This undated NSA presentation, presented together with speaking notes, provides an introduction to the main cable access programmes facilitated by the agency’s corporate partners and specifies the relevant SIGADs: see the book No Place to Hide, 13 May 2014.
These screenshots from GCHQ’s internal GCWiki describe progress on the MTI (Mastering the Internet) cable access project, also known as Tempora. Prominent within these reports is the close cooperation with corporate partner Cable & Wireless / Vodafone, codenamed GEROTIC: see the Süddeutsche Zeitung article Snowden-Leaks: How Vodafone-Subsidiary Cable & Wireless Aided GCHQ’s Spying Efforts, 25 November 2011.
This document supplies then NSA Director General Keith Alexander’s talking points for a 2012 meeting with officials from the Danish Defense Intelligence Service (DDIS). These include a long-running joint cable access programme: see the Intercept article How Secret Partners Expand NSA’s Surveillance Dragnet, 18 June 2014.

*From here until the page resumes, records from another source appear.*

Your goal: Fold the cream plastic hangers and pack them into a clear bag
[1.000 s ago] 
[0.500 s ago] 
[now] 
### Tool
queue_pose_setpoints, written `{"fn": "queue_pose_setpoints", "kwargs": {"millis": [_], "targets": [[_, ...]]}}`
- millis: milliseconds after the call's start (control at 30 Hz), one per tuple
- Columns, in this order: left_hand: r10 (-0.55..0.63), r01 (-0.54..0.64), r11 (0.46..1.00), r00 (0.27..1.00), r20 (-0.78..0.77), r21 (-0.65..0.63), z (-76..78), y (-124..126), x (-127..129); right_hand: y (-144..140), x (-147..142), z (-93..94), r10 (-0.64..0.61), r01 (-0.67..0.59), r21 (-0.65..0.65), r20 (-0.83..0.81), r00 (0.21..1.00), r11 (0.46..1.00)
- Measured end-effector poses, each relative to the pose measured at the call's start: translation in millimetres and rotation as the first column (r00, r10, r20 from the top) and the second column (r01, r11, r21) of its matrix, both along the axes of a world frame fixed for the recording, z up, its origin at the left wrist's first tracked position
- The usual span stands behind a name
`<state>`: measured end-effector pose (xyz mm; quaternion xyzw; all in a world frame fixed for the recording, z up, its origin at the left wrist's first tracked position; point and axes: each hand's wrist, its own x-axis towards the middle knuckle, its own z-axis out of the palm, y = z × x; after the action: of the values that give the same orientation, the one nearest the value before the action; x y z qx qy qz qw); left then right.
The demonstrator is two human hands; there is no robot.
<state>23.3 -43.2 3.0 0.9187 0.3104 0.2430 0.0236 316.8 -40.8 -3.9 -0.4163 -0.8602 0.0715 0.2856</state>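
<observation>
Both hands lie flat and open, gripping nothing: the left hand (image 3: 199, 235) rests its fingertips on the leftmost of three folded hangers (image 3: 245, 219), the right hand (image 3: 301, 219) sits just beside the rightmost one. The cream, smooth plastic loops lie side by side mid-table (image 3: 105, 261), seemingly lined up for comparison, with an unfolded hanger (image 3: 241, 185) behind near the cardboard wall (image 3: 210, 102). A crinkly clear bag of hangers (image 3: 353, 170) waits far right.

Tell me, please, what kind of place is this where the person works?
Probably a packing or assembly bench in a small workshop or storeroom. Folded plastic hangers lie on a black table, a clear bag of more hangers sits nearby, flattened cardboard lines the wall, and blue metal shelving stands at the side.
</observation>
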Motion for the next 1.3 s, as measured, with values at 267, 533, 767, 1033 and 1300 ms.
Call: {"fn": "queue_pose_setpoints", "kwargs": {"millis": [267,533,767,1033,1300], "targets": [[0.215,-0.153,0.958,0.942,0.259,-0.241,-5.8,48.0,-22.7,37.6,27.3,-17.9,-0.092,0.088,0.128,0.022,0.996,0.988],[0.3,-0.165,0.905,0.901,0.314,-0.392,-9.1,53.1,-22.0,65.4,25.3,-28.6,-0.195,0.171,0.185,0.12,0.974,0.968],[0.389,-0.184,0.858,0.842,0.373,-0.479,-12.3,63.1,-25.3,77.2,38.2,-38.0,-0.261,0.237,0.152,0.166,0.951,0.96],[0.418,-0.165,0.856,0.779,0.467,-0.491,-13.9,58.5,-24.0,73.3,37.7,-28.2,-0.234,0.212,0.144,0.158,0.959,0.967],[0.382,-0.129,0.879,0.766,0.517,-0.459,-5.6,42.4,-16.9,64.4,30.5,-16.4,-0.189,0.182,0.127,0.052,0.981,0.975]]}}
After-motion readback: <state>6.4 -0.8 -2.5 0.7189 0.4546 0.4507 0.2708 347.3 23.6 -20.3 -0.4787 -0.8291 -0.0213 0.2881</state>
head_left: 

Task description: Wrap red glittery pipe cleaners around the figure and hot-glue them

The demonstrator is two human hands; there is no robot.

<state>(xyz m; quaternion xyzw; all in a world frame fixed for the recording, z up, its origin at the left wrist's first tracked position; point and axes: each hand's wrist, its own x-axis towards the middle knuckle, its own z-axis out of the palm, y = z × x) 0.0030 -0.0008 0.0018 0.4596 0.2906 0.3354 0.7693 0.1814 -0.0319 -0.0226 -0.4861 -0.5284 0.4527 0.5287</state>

Selected slides, some with speaking notes, drawn from a 2010 NSA presention, describe the aims of the agency’s operations against Chinese company Huawei: see the New York Times article N.S.A. Breached Chinese Servers Seen as Security Threat, 22 March 2014.
These slides from an NSA presentation show how the automated malware deployment tool Turbine depends on a network of passive collection sensors (Turmoil), installed at locations including Fort Meade in Maryland, Misawa in Japan and Menwith Hill in the UK: see the Intercept article How the NSA Plans to Infect ‘Millions’ of Computers with Malware, 12 March 2014.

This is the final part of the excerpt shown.